TASK REQUIREMENTS. The lines below from the one with "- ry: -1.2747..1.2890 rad" up to and including the one with "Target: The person" are what you should set down, exactly and without pictures.

GIVEN INFORMATION.
****

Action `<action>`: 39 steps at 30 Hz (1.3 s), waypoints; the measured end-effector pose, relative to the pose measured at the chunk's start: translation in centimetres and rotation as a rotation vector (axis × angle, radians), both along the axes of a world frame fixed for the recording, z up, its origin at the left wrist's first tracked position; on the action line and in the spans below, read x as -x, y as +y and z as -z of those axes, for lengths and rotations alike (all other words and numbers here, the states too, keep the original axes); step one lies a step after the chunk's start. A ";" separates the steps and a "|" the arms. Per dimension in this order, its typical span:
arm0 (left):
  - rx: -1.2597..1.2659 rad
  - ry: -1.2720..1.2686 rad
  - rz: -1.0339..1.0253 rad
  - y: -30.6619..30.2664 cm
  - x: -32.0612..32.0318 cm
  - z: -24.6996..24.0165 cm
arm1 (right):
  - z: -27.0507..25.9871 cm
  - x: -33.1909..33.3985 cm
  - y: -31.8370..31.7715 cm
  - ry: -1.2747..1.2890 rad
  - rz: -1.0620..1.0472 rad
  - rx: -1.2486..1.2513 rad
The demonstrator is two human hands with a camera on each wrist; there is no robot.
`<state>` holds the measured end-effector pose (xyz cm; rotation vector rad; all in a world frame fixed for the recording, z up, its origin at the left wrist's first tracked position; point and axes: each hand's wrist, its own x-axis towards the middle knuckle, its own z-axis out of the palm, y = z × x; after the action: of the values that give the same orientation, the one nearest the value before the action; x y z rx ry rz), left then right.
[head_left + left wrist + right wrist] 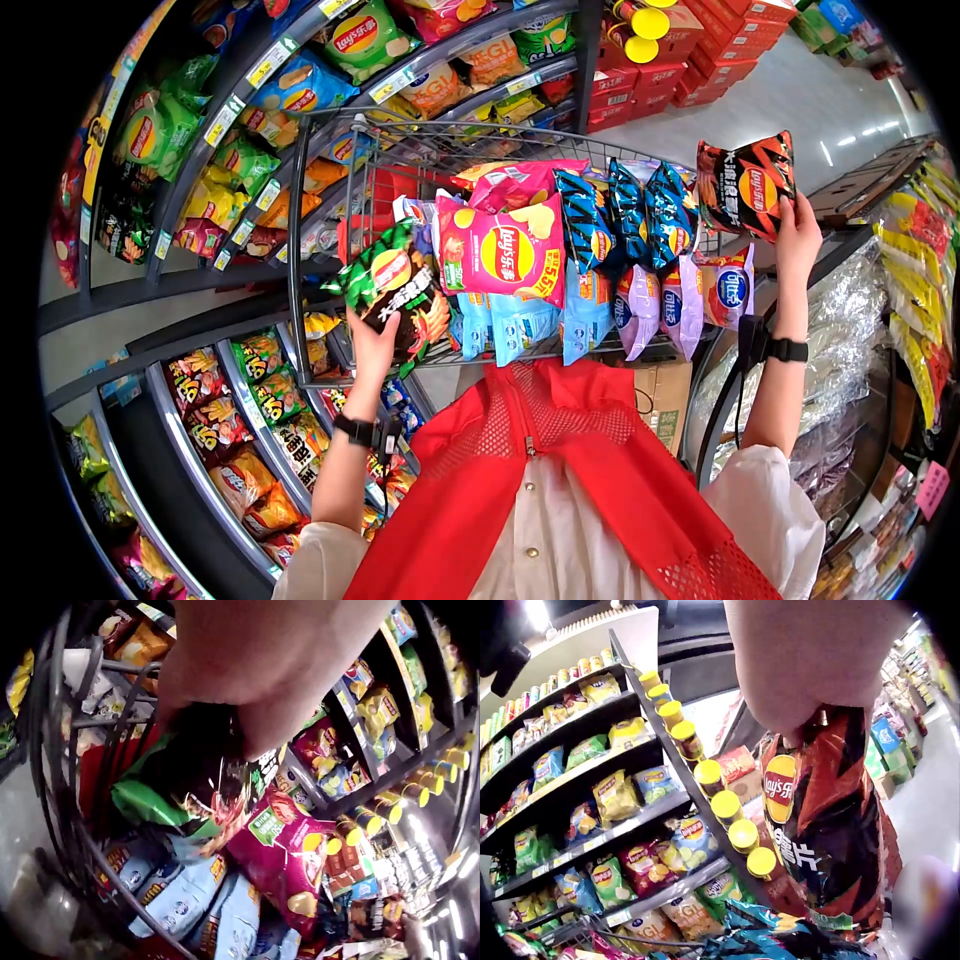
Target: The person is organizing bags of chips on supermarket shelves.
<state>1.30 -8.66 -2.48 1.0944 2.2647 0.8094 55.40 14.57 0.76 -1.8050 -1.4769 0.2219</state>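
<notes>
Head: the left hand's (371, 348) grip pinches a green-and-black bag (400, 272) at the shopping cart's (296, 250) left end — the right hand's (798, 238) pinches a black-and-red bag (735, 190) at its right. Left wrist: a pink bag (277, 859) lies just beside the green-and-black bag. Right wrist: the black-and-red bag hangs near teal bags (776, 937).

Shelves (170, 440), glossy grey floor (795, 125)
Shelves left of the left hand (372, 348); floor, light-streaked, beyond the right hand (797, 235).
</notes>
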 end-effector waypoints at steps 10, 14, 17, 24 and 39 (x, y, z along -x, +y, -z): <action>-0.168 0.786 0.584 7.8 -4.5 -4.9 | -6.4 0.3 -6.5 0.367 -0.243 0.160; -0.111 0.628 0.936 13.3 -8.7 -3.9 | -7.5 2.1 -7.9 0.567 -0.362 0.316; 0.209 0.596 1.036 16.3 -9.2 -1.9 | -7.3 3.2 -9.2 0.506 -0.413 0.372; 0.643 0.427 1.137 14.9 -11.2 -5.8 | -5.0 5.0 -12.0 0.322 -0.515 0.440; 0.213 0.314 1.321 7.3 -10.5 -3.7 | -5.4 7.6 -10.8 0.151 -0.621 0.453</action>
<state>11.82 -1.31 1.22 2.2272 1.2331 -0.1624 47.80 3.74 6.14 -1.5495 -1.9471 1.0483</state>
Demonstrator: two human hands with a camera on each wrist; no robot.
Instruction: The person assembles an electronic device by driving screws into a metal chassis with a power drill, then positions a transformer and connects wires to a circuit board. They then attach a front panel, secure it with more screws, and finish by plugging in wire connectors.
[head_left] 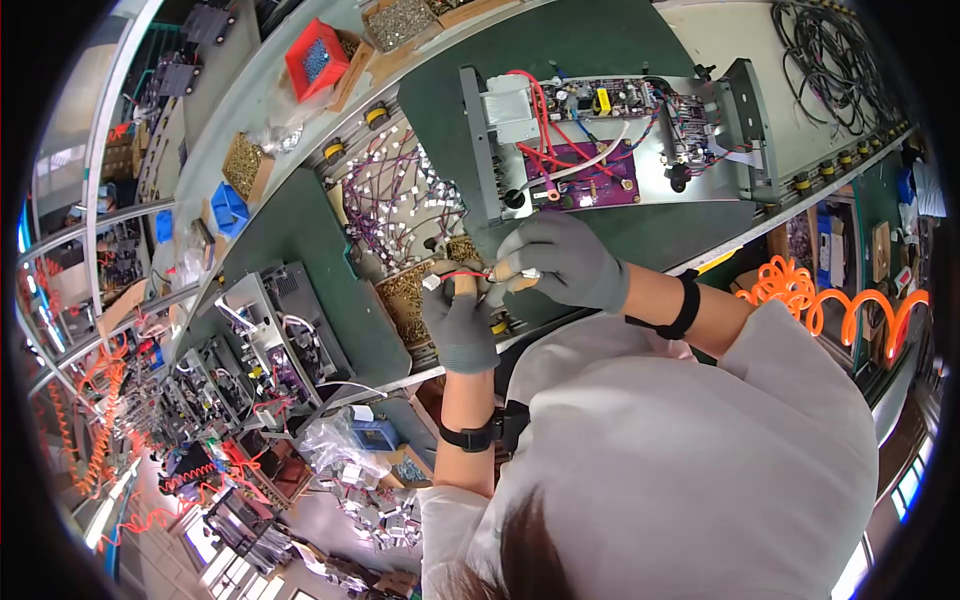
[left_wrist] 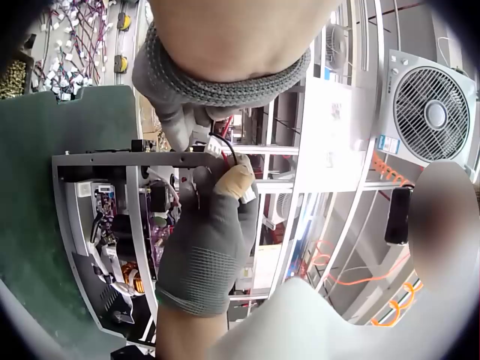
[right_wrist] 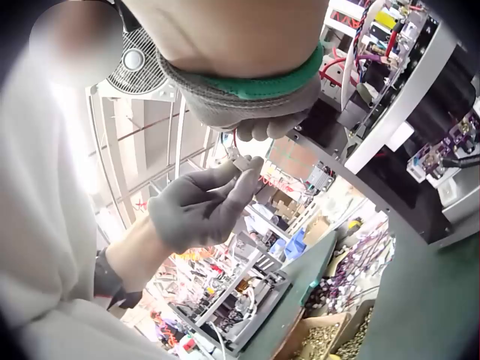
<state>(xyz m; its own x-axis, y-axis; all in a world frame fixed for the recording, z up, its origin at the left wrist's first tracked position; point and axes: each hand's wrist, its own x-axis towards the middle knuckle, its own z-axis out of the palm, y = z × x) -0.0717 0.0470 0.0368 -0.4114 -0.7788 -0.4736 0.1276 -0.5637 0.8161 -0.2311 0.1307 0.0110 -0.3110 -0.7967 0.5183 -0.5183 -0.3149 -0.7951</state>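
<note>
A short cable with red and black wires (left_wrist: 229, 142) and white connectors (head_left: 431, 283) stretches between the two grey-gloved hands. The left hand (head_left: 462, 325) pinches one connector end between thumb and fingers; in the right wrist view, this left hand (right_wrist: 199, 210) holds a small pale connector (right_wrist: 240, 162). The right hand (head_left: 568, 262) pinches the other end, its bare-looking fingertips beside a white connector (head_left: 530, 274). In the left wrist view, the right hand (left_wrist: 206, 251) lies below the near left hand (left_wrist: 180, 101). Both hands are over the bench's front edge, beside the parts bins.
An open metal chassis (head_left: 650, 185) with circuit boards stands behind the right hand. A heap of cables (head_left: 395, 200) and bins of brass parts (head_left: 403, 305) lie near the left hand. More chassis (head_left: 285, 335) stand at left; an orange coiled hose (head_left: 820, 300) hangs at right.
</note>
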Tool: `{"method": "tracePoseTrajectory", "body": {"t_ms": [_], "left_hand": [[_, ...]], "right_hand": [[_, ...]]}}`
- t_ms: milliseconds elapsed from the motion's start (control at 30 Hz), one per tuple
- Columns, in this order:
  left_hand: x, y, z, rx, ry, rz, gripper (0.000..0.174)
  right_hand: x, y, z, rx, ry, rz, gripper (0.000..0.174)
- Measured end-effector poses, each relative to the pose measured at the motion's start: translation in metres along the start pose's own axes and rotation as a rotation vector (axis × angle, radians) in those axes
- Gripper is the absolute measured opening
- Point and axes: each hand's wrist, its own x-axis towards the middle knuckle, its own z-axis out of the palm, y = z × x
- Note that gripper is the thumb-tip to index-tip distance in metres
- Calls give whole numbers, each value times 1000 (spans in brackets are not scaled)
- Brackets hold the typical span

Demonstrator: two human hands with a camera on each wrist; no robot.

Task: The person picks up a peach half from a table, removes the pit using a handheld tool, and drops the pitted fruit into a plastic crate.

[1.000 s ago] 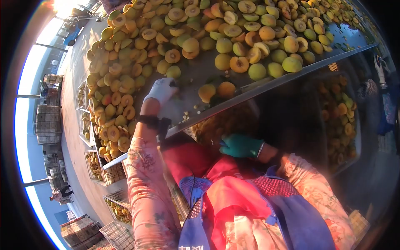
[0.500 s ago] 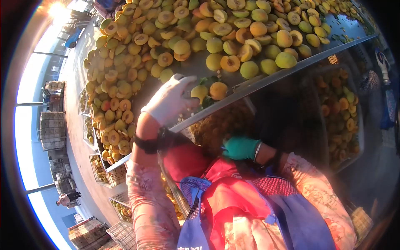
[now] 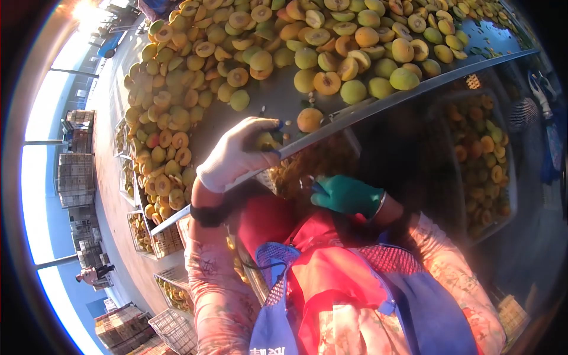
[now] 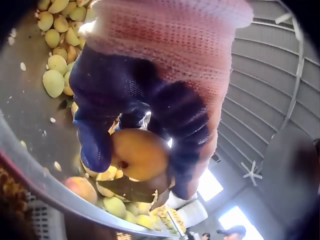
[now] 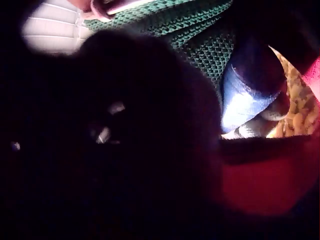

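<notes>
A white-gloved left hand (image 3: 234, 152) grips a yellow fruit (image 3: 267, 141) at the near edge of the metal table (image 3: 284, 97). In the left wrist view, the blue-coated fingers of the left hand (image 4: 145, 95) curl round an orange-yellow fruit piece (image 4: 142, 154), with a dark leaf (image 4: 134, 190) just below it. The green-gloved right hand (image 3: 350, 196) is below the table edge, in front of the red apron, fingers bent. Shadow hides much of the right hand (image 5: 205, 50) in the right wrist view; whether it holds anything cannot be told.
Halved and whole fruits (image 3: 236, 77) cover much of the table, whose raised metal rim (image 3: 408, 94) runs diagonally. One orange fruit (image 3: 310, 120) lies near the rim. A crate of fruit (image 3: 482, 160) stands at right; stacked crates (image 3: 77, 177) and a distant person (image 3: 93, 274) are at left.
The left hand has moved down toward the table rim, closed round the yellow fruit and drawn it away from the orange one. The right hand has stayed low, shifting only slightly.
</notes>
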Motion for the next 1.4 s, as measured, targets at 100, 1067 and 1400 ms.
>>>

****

RESULT.
  - ry: -1.2747..1.2890 rad
  - rz: -1.0620..1.0472 rad
  - rx: -1.2486..1.2513 rad
The demonstrator is two human hands with a camera on each wrist; there is no robot.
`<state>` holds the measured end-effector pose (xyz cm; rotation vector rad; all in a world frame fixed for the recording, z up, its origin at the left wrist's first tracked position; point and axes: each hand's wrist, its own x-axis towards the middle knuckle, its own z-axis out of the palm, y = z × x; after the action: of the values that give the same orientation, the one nearest the value before the action; x y z rx ry rz), left then right.
[head_left + left wrist + right wrist] 
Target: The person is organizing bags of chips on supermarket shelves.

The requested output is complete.